The European Commission has called on EU member states to take in 40,000 asylum seekers from Syria and Eritrea who land in Italy and Greece over the next two years.
Germany, France and Spain would receive the most migrants under the Commission's latest plan.
The idea of using quotas to resettle those who have made it to Europe has caused controversy in some EU states.
The UK government says that it will not take part in such a system.
France, Spain, Hungary, Slovakia and Estonia have also all voiced concerns, and a final decision will be taken by EU governments after a vote by MEPs.
Denmark has the right to opt out of the plan while Ireland and the UK can decide whether they wish to opt in.
The plan applies to Syrian and Eritrean nationals who arrive in Italy or Greece after 15 April 2015. The Commission said it could also apply to Malta if it also faced a sudden influx of migrants.
This is in addition to moves announced earlier this month by the EU for a voluntary scheme to settle 20,000 refugees fleeing conflict who are currently living outside the EU.
Of the 40,000 migrants considered "in clear need of international protection", the Commission says:
- Germany would take in 8,763 (21.91%)
- France would take in 6,752 (16.88%)
- Spain would take in 4,288 (10.72%)
Dimitris Avramopoulos, the home affairs commissioner, said it was not proposing "the fixing of quotas... for migration in general" and but it was "up to each member to decide how many refugees they will grant refugee status [to]".

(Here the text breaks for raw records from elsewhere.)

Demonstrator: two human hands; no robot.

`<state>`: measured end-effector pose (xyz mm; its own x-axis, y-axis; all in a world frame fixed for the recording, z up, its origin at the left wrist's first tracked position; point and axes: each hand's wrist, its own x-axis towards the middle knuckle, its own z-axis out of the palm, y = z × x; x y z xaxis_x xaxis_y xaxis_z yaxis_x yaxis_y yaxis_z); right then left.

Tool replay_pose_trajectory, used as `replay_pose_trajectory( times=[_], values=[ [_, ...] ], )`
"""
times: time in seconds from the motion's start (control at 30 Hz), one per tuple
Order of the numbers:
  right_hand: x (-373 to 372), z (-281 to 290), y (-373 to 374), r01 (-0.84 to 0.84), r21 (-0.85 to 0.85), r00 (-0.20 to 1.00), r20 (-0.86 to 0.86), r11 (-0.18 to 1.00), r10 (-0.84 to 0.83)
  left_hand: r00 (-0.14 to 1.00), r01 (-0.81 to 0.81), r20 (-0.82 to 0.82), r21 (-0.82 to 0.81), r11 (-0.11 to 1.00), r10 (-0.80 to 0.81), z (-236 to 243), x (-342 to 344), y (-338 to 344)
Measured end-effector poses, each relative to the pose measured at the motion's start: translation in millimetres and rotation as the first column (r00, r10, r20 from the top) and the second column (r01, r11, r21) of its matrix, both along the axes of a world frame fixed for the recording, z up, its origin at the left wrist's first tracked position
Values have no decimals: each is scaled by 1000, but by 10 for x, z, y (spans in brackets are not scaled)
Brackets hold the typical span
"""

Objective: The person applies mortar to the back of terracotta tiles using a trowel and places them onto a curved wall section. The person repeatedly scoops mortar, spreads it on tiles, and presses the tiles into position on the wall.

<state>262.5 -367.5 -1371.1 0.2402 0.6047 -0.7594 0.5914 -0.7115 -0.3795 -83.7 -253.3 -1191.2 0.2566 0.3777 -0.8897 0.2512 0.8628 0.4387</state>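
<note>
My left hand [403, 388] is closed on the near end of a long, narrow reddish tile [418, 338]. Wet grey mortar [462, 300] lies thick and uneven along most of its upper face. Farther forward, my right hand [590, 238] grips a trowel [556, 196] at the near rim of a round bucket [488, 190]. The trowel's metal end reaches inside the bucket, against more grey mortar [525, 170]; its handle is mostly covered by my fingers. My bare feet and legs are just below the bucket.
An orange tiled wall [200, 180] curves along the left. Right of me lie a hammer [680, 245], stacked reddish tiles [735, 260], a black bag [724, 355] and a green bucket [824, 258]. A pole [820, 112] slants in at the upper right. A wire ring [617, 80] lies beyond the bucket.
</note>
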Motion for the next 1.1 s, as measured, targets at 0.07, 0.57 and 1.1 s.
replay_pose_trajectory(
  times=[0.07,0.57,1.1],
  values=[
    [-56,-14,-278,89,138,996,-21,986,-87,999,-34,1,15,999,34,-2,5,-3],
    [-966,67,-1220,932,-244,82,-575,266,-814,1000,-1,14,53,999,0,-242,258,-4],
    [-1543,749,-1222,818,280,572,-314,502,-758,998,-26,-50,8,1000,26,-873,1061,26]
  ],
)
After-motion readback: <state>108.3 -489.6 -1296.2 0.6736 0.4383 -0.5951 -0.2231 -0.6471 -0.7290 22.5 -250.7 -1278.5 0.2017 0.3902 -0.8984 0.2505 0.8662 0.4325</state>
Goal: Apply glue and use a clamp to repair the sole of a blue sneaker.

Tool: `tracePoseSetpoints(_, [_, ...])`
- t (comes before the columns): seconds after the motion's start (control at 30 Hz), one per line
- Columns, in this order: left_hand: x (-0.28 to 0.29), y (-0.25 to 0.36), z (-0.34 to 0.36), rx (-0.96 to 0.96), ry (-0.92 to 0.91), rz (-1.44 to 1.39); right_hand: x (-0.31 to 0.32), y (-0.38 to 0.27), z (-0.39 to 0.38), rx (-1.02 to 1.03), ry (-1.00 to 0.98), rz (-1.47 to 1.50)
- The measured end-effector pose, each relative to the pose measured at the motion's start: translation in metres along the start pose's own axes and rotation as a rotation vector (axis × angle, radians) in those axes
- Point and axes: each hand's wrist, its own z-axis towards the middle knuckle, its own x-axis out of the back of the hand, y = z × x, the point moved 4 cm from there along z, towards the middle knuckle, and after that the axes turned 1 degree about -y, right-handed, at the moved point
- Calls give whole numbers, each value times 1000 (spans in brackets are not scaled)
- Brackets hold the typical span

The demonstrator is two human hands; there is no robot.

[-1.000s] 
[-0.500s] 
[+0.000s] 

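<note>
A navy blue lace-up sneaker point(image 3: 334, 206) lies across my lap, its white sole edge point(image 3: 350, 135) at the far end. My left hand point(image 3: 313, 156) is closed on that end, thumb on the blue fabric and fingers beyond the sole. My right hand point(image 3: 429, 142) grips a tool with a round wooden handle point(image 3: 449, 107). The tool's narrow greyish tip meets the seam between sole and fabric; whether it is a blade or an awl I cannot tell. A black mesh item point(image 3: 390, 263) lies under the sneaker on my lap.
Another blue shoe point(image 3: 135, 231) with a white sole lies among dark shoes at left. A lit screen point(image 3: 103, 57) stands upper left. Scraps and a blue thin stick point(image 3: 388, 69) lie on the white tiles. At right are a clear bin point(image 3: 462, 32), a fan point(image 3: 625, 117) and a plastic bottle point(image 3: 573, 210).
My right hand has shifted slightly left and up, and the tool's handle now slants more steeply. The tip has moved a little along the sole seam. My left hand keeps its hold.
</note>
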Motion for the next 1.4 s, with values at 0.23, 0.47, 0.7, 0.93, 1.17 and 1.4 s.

"We only propose - and we insist on that - a fair distribution of a concrete number of migrants in clear need of international protection across the European Union," he said.
Countries would receive €6,000 (£4,250) for every person relocated on their territory under the latest proposal, the commission said.
More than 1,800 migrants have died in the Mediterranean in 2015 - a 20-fold increase on the same period in 2014.
Some 60,000 people have already tried to make the perilous crossing this year, the UN estimates.
Many are trying to escape conflict or poverty in countries such as Syria, Eritrea, Nigeria and Somalia.
The Commission said Italy and Greece were facing an exceptional level of migration, with Italy seeing a 277% rise in irregular border crossings from 2013 to 2014 and Greece seeing an increase of 153%.
UN chief Ban Ki-moon has also urged Europe to do more to help migrants, calling for search-and-rescue operations in the Mediterranean to be "further strengthened".
"I'm urging European leaders to address this issue in a more comprehensive way and a collective way," he said, adding that the "roots" of the problem in countries of origin must also be addressed.
But UK International Development Secretary Justine Greening has rejected the European Commission's idea of mandatory quotas because she said it could act as a "pull for more migrants".
French Prime Minister Manuel Valls said this month that asylum should be a right, not subject to quotas.
Earlier this month, EU ministers backed plans for a naval force to set up to combat smuggling gangs, if necessary by military force, inside Libyan territorial waters.